Without stretching the point, it may be said the critical reaction to Old Gringo ranged from flat incomprehension (Roger Ebert) to outright dementia (Hal Hinson). You will observe that the major problem is the representation of a greatly beloved and influential writer. Take notice, then, how the problem is addressed in Old Gringo, by a procession of scrims founded on Giù la Testa (dir. Sergio Leone), which is itself significantly modeled on Lawrence of Arabia (dir. David Lean). The loose affiliation with the Leone school allows for erudition as a hallmark of its expressiveness, and so you have the city of Chihuahua in 1913 greatly resembling Gene Kelly’s New York in Hello, Dolly!, as well as the city in Leone’s film. Puenzo’s informative touches are all at one remove at least, such as the sunset effect through the French windows of the captured palace in the great carouse, which is a technical approach to certain scenes in The Sound of Music (dir. Robert Wise), or the romantic dance in the mirrored anteroom, with its suggestion of The Prince and the Showgirl (dir. Laurence Olivier). The overwhelming strangeness of this fictional account of Bierce in Mexico ultimately evokes him as much as anything else.
There is one exterior in Beloved Infidel (dir. Henry King) that has Gregory Peck as F. Scott Fitzgerald walking sunnily through a movie studio, and he really resembles Fitzgerald for a moment, something actors can do somehow, and he does it again in The Snows of Kilimanjaro, a brief Hemingway grin, merely. Peck really gets to the business of representing Bierce and tapping the deep vein of his sardonic vision in his last scenes as the author’s corpse. The surprising truth is that the film seems to have been generated for the sole purpose of satisfying the mind about Bierce’s disappearance.
Jane Fonda plays a mirror image to this, the Innocent Abroad. Old Gringo is one of Peck’s masterful creations, not only vast enough to encompass one of Fonda’s remarkable inventions but structurally dependent on it.
In Buenos Aires, Puenzo finds the tone of the novel after two or three shots. He advances it to the time of filming with two or three more, and throughout the film he walks the tightrope thus set up.

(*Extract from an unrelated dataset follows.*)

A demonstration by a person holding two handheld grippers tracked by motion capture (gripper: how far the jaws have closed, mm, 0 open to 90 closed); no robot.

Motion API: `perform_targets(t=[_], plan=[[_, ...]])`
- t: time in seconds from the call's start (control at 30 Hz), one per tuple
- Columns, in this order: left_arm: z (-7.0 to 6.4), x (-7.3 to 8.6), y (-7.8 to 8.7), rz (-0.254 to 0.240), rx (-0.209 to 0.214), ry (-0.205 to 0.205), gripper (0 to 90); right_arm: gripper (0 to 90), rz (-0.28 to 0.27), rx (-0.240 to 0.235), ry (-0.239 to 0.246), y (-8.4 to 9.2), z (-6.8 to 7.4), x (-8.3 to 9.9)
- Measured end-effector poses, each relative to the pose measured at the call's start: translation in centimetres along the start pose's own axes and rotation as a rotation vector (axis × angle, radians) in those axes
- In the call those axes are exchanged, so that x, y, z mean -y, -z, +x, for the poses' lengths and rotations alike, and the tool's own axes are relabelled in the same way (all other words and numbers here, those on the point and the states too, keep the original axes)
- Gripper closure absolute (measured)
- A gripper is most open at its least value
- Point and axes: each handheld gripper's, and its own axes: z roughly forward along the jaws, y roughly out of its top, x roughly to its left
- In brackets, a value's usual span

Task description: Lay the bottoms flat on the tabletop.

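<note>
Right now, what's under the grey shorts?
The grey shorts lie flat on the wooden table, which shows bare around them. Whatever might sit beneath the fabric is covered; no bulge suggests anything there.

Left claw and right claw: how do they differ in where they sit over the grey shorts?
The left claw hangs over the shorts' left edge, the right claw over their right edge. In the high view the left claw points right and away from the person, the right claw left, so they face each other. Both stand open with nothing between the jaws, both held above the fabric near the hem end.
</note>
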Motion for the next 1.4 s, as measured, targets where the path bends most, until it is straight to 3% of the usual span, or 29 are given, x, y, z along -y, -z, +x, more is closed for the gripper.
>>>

There is a certain type of criticaster who always complains that a film is not a book, and another who hates a literary cinema. A novel is constructed otherwise than a film, unless it’s McTeague. Puenzo’s recomposition is based on incidental models (Dante, Piranesi, Borges) and cinematic constellations. A showman or barker equipped with scapulars exhibits a female “rat,” his lady assistant. Added to the fortuitous conjunction of old Joseph Grand (Robert Duvall) and the young choirboy as patients, there is suggested a firm basis on The Andromeda Strain (dir. Robert Wise). The madness of Cottard (Raul Julia) suggests that Camus’ own model might have been William Cameron Menzies’ Things to Come with its plague of “wandering sickness” met by bullets. There is a general outlay of associations with Resnais’ Providence and Losey’s M. Klein, formed or revealed by Camus’ stadium full of internees.
Martine the lady journalist (Sandrine Bonnaire) is carrying a gramophone with a silver bell in an ornate elevator when a rat darts up her skirt, retreats and dies a wobbly death. Minus her cameraman, she takes her place among the internees, anticipating Up Close & Personal (dir. Jon Avnet).
Father Paneloux sees divine judgement, and lies down living beside the dead choirboy in a communal grave. Dr. Rieux (William Hurt) defies God and fights the disease, according to Camus’ formula.
Puenzo showed his level of erudition à la Leone in Old Gringo. Nevertheless, the decision not to release this film theatrically in the U.S. was possibly a wise one, in view of the response to it on video. Note that Puenzo’s script was translated into English by Borges’ own colleague Norman Thomas Di Giovanni. The final sentence of the novel appears on the screen at the end, recalling Peckinpah’s citation of Brecht in Cross of Iron.